The railway bridge over Atlantic Road in Muizenberg is notorious for crashes because road users underestimate the height of their vehicles when driving under the bridge. Picture: supplied
Cape Town - New technology employed by the City hopes to reduce the number of vehicles that crash into overhead bridges.

The City’s transport and urban development authority is using a 3D laser detection system, thereby keeping a closer eye on drivers of over-height vehicles who disregard the warnings issued. Mayoral committee member for area south Eddie Andrews visited the intelligent transport system installation which has been in effect on Baden Powell Drive since June, and has been in operation along Main Road and Atlantic Road since 2016.

“The railway bridge crossing in Atlantic Road, Muizenberg, is known for vehicular crashes mainly because road users often underestimate the height of their vehicles when driving under the bridge," he said.

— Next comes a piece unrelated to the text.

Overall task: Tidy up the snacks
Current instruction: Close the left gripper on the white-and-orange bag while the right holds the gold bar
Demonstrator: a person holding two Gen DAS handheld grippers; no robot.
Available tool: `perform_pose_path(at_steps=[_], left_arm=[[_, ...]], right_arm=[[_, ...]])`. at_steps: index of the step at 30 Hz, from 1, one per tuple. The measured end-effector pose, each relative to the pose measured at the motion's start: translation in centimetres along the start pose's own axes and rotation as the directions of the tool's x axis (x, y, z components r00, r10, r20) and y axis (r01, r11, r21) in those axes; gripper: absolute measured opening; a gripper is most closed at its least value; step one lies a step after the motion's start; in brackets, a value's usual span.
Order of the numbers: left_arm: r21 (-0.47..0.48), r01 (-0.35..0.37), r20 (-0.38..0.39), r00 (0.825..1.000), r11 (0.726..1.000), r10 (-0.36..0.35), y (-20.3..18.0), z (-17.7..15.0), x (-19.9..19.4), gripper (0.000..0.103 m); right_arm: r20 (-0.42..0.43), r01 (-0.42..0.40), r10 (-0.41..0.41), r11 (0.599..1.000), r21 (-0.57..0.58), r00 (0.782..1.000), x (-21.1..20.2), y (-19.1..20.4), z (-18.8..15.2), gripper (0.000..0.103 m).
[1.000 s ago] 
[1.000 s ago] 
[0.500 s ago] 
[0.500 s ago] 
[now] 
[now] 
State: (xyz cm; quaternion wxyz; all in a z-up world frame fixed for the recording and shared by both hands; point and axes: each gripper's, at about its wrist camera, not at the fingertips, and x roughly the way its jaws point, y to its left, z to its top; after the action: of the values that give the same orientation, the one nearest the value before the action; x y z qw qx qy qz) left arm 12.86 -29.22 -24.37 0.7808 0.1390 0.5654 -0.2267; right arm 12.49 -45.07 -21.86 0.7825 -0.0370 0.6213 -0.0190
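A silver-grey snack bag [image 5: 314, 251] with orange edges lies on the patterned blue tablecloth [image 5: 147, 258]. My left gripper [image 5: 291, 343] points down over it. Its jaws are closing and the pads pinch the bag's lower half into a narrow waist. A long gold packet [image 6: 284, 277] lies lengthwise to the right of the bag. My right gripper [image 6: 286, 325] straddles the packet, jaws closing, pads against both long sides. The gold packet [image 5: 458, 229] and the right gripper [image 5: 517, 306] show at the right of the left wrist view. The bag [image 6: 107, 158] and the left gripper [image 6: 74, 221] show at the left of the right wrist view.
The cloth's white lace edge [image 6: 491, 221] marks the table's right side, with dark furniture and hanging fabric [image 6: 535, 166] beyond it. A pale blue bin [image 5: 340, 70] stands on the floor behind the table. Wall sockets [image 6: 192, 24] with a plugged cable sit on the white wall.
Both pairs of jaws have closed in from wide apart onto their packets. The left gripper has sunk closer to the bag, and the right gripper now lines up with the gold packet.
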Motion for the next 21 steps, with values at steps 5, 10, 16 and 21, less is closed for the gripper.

“Since the installation of this ITS in 2016, we have seen a significant reduction in the number of over-height vehicles getting stuck or crashing into the bridge. However, despite the numerous warning signboards, we still average two cases per month, but these are two too many, considering the inconvenience and the risk to public safety.”

Warning system

The first phase of this system, completed in 2017, covered the northbound approach on Main Road, which saw a reduction in the number of crashes, and this led to the roll-out of phase two along Baden Powell Drive.

The 3D laser-detection system measures the height of every vehicle approaching the bridge. Should it detect that the highest point of a vehicle in either of the two lanes is more than 2.5 metres from the road surface, a warning system is activated that triggers two bright orange flashing beacons on a warning signboard.

The beacons remain flashing for about 30 seconds to indicate to the driver that an alternate route should be used and that the vehicle is too high to pass under the railway bridge.